L’ennui islandais est bien le seul qui peut inspirer un réalisateur à filmer une partie de Mastermind ou la construction d’un puzzle. Et je ne parle pas de la personnalité de Nói, adolescent et personnage principal, élevé parmi ces éléments littéraux et l’américanophobie mollassonne d’un T-shirt proclamant « New York fucking city ».
Il n’y a d’ailleurs aucune énergie, comme si l’équipe n’avait su se débarrasser du vrai sentiment d’ennui en le filmant, et c’est ce qui rend superflu de faire de Nói un surdoué. Le film est trop plat pour cultiver des personnages, son intérêt est ailleurs. Quoi qu’il en soit, entre la montagne solitaire qui veille froidement sur le permafrost de l’existence islandaise et les rêves de Hawaii, il y a tout un monde, tout un décalage que Dagur Kári est bien sûr impatient de transmettre, pour bien faire comprendre qu’il y a une limite à l’acceptation du monde dans lequel on est né, quand il est si isolé.
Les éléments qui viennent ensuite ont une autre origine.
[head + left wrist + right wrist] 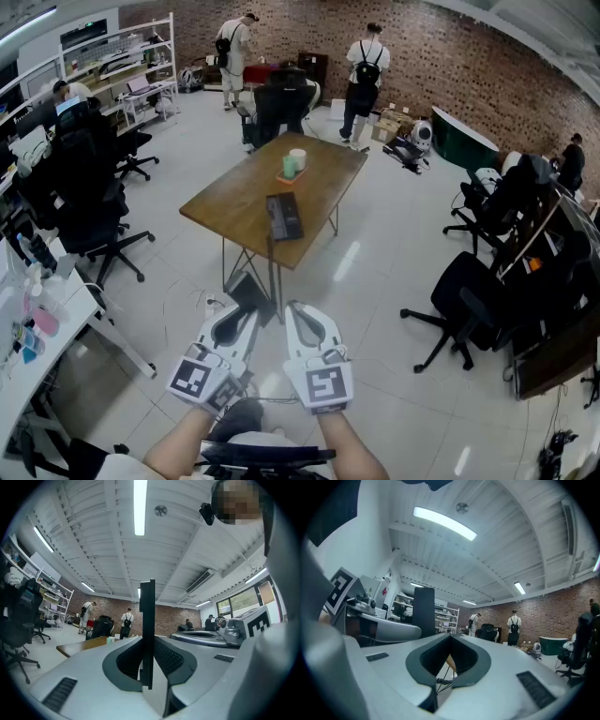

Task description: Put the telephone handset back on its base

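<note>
A black telephone base (284, 216) lies on the wooden table (234, 202), well ahead of me. My left gripper (246, 314) is low and close to my body, shut on a flat black handset (247, 294) that sticks out past its tips. In the left gripper view the handset (147, 620) stands edge-on and upright between the pads. My right gripper (295, 309) hangs beside the left one, its tips together with nothing in them; in the right gripper view (450, 639) the jaws meet at a point. From that view the handset (424, 611) shows at the left.
A green cup (290, 167) and a white cup (298, 158) stand at the table's far end. Black office chairs (469, 300) stand right and left (89, 225). A white desk (37, 347) runs along the left. Two people (364, 75) stand at the brick wall. White tile floor lies between me and the table.
</note>
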Motion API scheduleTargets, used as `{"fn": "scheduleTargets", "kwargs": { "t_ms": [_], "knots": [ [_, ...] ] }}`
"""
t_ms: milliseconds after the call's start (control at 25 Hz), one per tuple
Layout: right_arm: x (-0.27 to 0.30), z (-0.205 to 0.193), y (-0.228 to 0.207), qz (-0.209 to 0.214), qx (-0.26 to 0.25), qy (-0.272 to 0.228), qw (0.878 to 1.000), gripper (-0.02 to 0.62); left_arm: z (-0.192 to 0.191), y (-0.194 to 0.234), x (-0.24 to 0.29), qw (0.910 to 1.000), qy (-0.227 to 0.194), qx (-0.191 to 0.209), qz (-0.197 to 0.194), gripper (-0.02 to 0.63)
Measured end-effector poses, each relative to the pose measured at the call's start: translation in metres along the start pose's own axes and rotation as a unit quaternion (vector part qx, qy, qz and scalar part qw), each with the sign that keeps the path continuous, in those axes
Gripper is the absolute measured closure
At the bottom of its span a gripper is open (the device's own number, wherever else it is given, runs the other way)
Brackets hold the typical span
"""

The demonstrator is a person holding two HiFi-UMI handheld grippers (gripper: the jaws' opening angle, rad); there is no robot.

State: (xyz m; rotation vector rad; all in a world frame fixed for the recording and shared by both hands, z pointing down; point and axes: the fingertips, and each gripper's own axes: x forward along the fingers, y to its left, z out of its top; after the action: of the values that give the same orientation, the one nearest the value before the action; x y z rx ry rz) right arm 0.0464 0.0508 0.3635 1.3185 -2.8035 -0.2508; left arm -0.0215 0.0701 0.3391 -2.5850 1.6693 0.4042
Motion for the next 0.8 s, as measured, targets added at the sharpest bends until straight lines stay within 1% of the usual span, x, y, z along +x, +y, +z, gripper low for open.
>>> {"fn": "scheduleTargets", "kwargs": {
  "t_ms": [120,360,520,640,800],
  "knots": [
    [0.001,0.001,0.000,-0.003,0.016,-0.004,1.000,0.591,-0.001,0.001,0.001,1.0000,0.000,-0.002,0.000,0.541],
    [0.011,-0.002,-0.001,-0.002,0.015,0.000,1.000,0.591,-0.006,0.009,0.008,1.0000,-0.001,-0.005,-0.003,0.543],
    [0.022,-0.011,-0.005,0.006,-0.006,0.013,1.000,0.591,-0.008,0.014,0.015,0.9999,0.003,-0.011,-0.008,0.542],
    [0.032,-0.011,-0.004,0.003,0.009,0.008,1.000,0.591,-0.011,0.022,0.019,0.9998,0.005,-0.016,-0.011,0.543],
    [0.045,-0.010,-0.005,0.009,0.002,0.008,1.000,0.591,-0.016,0.033,0.028,0.9998,0.009,-0.019,-0.007,0.541]
  ]
}}
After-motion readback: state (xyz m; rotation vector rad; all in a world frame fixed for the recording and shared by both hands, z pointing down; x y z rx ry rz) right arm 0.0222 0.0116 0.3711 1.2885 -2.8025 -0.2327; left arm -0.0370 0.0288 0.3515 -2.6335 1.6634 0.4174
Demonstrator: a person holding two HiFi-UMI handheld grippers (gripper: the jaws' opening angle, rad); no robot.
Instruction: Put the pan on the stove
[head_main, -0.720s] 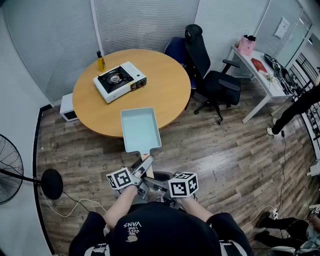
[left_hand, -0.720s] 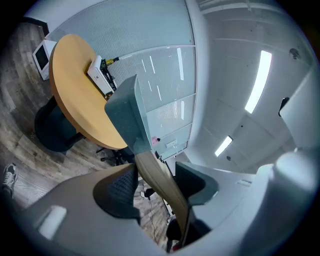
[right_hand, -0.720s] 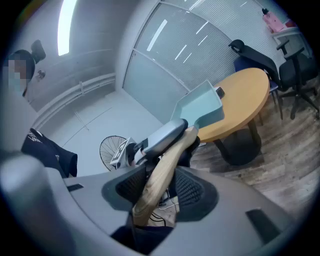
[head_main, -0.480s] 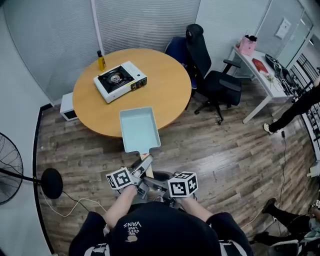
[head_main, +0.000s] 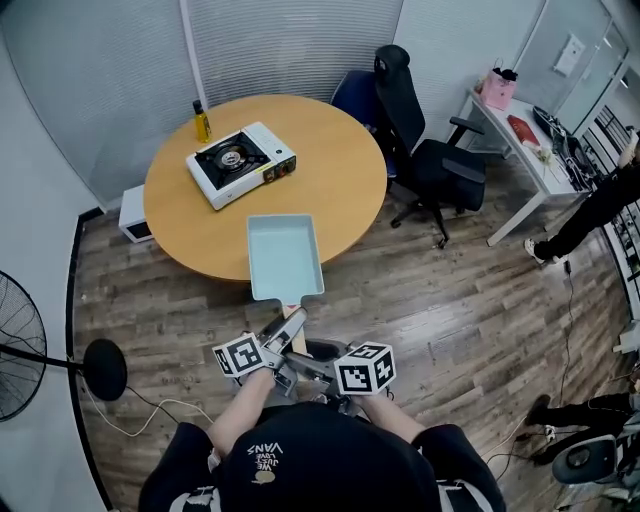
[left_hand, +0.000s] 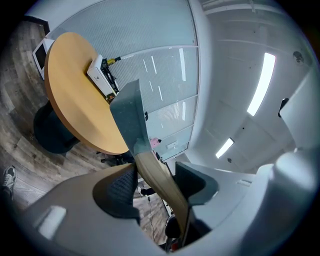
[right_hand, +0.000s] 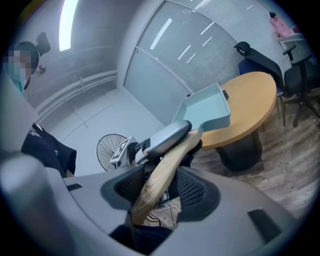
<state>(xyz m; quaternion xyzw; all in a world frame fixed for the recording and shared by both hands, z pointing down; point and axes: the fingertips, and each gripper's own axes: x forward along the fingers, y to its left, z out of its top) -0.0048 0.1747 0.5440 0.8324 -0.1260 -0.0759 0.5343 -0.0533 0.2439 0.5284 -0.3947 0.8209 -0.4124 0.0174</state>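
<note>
Head view, task status: the pan (head_main: 284, 256) is hanging in the air over the near edge of the table (head_main: 340, 170). It is not yet sitting on the stove (head_main: 240, 162), so the lift appears done and the placement is pending.
Stove position: the stove is sitting on the far-left part of the table, well apart from the pan, and nothing is resting on its burner. A yellow bottle (head_main: 202, 122) is standing just beside it.
Left gripper: the left gripper (left_hand: 156, 182) is clamping its fingers (left_hand: 120, 187) on the handle (left_hand: 155, 172), nearer the pan body.
Right gripper: the right gripper (right_hand: 160, 187) is closing its fingers (right_hand: 197, 187) on the same handle, nearer its free end.
Remaining work (judged): the pan is needing a carry across the table, a level descent onto the burner, then release by both grippers.
Pan: it is showing a rectangular, shallow body with raised walls, a smooth pale-turquoise coating and an empty interior.
Handle: it is presenting as light, matte wood, long and slightly curved.
Stove: it is appearing as a flat white box with a dark top plate and one round burner.
Table: it is displaying a round, smooth, wood-toned top.
</note>
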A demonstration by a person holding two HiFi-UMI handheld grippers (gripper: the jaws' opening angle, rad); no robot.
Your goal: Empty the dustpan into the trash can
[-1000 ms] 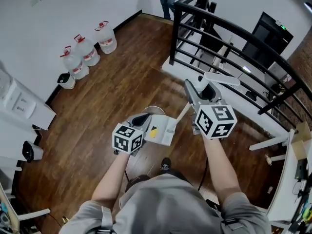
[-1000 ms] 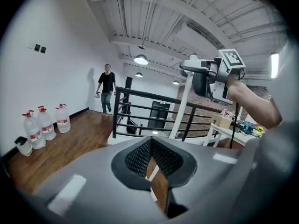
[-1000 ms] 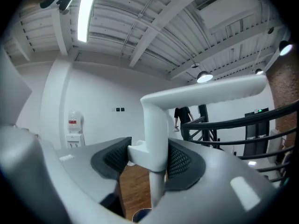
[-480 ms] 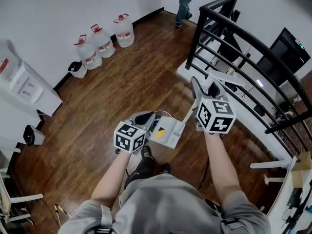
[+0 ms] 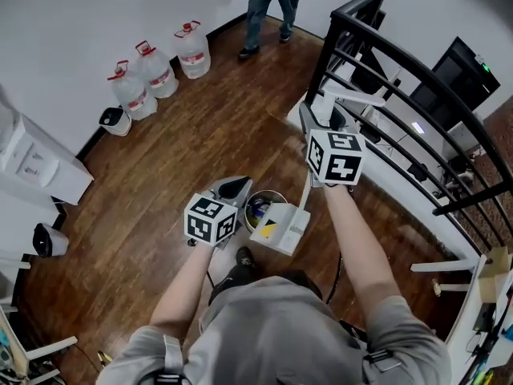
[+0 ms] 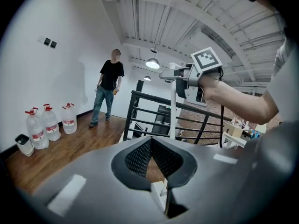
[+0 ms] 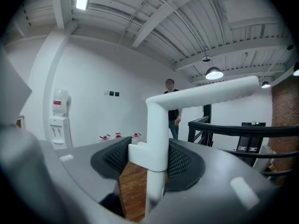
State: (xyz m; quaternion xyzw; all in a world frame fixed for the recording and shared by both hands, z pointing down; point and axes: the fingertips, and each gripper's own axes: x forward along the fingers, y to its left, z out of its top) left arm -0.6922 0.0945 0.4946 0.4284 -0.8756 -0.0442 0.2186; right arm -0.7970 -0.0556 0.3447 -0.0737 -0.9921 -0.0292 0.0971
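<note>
We count two grippers, one dustpan and one trash can. The left gripper's (image 5: 232,188) fingers are pressed together on nothing. The right gripper's (image 5: 327,119) fingers clamp the white handle (image 7: 156,125) of the dustpan (image 5: 284,229), which hangs just beside the trash can (image 5: 255,199), at its 4 o'clock. Three water jugs (image 5: 159,74) stand at 10 o'clock, their red labels unreadable. One person (image 5: 264,6) stands at 12.

Straight ahead, trash can (image 5: 267,193); over its right rim, dustpan (image 5: 292,228), handle up between the jaws of the right gripper (image 5: 323,115). At the can's left rim, left gripper (image 5: 233,189). Far left along the wall, water bottles (image 5: 157,70); right, railing (image 5: 401,74).
</note>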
Les petits délits ne prennent des allures criminelles qu’après un sas de tolérance étonnante, forgée à la dure par des tares qui, à l’instar du nom du père, sont transmises de génération en génération. Dans le genre, l’œuvre n’est pas la plus parlante ni celle dont la mise en scène fasse le plus rêver. Mais elle place un peu d’insouciance dans la grosse déprime, un peu d’absurde dans le quotidien, le soupçon de méthode scandinave qui a de quoi embosser le désir de s’en aller dans la pleine conscience que c’est impossible, avec toute la sobriété que les paysages imposent.